Today I have been looking at the Maximum Modulus Principle (MMP). I take it for granted in the following form.
$\quad(*)\quad$ Let $f$ be holomorphic on a domain $\Omega \subset \mathbb{C},$ where "domain" indicates open and connected. Let $\zeta \in \Omega,$ and suppose it has a neighbourhood in which $|f(\zeta)| \geq |f(z)|$ holds. Then $f$ is constant on $\Omega.$
On the wikipedia page for MMP, as of today the 20th of June, there is a corollary of $(*)$ given, and a sketch of the proof. The corollary is called there the "Related statement" (link to it: https://en.wikipedia.org/w/index.php?title=Maximum_modulus_principle&oldid=1009743623#Related_statement ). I tried to write a more detailed proof of how the corollary follows from $(*)$, because I wasn't fully convinced by what I saw there.
My question is whether my proof (below) is actually what the sketch is suggesting. If "yes", then maybe you can verify that my proof is alright. But if "No", what is going on with that sketch? Is there some lemma being implicitly used in the reasoning? I'd like to know what I'm missing.

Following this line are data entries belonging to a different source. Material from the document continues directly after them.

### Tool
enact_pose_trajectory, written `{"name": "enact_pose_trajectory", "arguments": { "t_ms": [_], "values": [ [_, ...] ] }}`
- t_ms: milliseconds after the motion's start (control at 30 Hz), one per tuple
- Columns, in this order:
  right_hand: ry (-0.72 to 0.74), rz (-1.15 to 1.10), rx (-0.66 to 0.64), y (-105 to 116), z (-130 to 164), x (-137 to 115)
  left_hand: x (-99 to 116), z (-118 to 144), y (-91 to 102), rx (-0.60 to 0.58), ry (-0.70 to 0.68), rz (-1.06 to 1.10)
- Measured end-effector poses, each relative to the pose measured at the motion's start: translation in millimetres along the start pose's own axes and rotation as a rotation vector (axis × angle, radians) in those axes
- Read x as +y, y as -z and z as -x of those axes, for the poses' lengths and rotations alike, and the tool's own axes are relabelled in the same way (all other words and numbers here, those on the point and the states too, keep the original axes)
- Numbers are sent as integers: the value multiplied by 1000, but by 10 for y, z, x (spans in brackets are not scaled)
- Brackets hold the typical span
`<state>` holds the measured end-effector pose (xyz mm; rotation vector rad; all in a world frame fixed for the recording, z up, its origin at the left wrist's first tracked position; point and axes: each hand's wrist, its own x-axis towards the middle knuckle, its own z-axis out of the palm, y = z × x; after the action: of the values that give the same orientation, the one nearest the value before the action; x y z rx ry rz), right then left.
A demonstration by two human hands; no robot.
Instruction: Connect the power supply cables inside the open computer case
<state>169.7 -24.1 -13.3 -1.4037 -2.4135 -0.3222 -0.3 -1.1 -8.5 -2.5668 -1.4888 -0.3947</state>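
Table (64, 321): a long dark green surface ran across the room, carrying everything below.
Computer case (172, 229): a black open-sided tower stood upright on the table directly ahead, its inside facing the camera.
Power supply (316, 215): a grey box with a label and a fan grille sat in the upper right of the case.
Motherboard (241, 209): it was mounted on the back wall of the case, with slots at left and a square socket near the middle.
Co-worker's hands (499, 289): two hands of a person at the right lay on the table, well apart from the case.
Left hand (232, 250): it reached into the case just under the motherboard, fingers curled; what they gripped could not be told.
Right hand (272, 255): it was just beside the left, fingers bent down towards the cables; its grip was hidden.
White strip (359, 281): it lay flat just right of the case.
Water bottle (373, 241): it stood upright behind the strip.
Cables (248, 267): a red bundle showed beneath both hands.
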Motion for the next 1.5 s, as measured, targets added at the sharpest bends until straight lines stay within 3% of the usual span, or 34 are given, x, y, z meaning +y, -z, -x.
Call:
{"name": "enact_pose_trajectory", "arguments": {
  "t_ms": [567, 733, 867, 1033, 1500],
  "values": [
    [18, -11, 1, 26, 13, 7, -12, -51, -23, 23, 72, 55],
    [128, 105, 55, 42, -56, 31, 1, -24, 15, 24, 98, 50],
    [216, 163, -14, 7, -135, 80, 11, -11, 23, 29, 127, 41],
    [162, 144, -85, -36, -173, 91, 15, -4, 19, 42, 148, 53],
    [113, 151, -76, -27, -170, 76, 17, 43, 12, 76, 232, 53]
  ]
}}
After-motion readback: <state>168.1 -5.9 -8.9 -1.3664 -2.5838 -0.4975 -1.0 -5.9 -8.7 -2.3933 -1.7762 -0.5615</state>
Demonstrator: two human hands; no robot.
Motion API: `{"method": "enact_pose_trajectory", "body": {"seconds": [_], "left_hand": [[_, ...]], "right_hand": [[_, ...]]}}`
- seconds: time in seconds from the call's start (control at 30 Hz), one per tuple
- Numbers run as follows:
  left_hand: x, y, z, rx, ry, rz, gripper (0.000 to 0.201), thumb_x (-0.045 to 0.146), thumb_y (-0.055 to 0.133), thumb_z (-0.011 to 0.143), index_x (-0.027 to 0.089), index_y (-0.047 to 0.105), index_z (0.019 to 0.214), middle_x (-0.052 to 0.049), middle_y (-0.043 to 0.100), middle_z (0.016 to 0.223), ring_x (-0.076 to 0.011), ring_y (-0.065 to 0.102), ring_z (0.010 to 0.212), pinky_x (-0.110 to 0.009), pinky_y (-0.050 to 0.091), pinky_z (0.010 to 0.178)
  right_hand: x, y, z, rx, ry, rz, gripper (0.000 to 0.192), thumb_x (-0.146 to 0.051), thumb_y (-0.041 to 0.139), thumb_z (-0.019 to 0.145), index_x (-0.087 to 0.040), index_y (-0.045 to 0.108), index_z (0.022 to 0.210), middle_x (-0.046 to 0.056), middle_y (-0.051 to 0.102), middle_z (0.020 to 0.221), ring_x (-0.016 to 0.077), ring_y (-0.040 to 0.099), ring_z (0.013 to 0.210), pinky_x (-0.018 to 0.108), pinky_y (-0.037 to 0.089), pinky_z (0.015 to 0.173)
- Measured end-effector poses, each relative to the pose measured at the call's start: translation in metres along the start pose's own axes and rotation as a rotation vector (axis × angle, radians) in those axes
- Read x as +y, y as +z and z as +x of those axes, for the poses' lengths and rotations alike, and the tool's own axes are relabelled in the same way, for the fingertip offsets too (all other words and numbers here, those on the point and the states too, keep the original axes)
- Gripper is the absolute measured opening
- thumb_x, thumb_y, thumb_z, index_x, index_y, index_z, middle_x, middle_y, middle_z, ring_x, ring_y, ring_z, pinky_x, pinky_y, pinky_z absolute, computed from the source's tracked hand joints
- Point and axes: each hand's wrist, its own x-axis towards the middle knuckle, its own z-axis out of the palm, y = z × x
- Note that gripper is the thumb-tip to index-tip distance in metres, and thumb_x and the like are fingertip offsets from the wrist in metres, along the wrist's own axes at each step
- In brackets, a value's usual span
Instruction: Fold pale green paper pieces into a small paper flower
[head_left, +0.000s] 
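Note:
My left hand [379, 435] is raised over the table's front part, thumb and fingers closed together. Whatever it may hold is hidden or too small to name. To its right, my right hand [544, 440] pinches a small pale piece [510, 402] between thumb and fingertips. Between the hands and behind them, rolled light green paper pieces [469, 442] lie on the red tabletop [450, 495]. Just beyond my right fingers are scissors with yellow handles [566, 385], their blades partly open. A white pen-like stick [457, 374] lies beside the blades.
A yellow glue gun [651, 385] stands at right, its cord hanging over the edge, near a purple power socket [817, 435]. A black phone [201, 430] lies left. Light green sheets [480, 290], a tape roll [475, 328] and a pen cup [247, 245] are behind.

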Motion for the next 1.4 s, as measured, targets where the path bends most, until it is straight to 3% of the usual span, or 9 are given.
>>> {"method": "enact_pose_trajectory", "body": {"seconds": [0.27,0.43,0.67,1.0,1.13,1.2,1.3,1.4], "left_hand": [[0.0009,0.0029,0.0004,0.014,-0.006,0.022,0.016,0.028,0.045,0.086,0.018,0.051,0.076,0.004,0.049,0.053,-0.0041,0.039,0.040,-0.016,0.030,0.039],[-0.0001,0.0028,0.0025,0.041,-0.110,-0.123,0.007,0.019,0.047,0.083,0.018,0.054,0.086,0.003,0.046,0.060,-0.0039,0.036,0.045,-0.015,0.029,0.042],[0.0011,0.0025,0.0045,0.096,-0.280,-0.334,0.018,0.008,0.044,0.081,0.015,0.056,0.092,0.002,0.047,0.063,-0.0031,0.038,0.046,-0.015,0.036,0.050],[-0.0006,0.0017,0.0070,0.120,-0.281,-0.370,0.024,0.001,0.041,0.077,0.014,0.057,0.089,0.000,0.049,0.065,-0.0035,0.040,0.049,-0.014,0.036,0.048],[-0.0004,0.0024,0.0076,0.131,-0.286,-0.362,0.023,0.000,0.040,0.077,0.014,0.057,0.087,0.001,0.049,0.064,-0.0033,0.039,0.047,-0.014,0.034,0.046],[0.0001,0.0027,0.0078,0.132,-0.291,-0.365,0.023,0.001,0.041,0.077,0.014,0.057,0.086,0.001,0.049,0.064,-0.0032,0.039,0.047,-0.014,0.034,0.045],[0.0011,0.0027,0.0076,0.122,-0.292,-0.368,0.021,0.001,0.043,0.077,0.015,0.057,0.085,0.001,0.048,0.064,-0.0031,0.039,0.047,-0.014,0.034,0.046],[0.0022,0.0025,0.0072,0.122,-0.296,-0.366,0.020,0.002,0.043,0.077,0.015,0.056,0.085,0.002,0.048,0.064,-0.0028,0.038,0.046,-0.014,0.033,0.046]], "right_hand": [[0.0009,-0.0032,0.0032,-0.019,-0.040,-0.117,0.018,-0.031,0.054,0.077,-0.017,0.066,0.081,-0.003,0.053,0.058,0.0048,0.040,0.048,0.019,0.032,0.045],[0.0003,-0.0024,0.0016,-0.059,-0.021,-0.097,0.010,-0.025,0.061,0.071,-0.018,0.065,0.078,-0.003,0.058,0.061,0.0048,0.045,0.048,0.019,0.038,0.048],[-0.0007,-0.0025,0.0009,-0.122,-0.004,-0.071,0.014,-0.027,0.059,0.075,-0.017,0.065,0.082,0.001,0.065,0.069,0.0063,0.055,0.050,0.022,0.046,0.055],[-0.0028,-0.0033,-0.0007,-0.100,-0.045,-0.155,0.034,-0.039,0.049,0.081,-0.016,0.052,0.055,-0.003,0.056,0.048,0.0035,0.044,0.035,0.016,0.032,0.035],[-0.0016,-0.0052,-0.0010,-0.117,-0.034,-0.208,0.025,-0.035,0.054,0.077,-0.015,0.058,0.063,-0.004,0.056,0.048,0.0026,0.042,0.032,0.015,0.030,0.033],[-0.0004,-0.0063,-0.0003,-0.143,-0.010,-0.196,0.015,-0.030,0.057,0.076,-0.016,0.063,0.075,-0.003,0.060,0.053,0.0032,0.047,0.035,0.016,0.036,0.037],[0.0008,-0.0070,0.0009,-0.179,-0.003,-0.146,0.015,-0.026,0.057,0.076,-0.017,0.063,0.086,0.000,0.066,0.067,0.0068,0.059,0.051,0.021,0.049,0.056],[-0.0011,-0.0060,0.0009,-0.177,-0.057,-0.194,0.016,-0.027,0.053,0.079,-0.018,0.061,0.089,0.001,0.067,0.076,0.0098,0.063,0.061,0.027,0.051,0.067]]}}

Proof: Let $D$ be bounded, non-empty, open, so that $\overline{D}$ is compact. We are given that $f$ is continuous on $\overline{D}$ and is holomorphic on $D$. Since $|f|$ is real and continuous on a compact, there is a $z_o \in \overline{D}$ where the modulus attains its maximum. If $z_o \in \partial D$, then we are done; else we have $z_o \in D$. Let $D_m$ be the connected component of $D$ in which $z_o$ lies. (We take it as known that $D$ may be partitioned into a family of disjoint domains.) By $(*)$ we have that $f$ is constant on $D_m$, and it is constant on $\overline{D_m} \subset \overline{D}$, by continuity.
Thus $|f|$ attains its maximum at some $x \in \partial D_m.$ ($\mathbb{C}$ is connected, $D_m$ is bounded; hence $\partial D_m \not = \emptyset.$) Lastly we must show that $x \in \partial D.$ Clearly $x$ is not exterior to $D$. So suppose $x \in D_0\not=D_m$, one of the connected components of $D$. Then $x \in \overline{D_m} \cap D_0$, a contradiction. (For $D_0, D_m \subset \mathbb{C},$ open and disjoint, this cannot be.)
You are correct. The subtletly that the Wikipedia sketch overlooks, which you correctly include, is that you need to apply the maximum modulus principle to the connected component of the point where the maximum is attained, assuming the maximum is attained on the interior.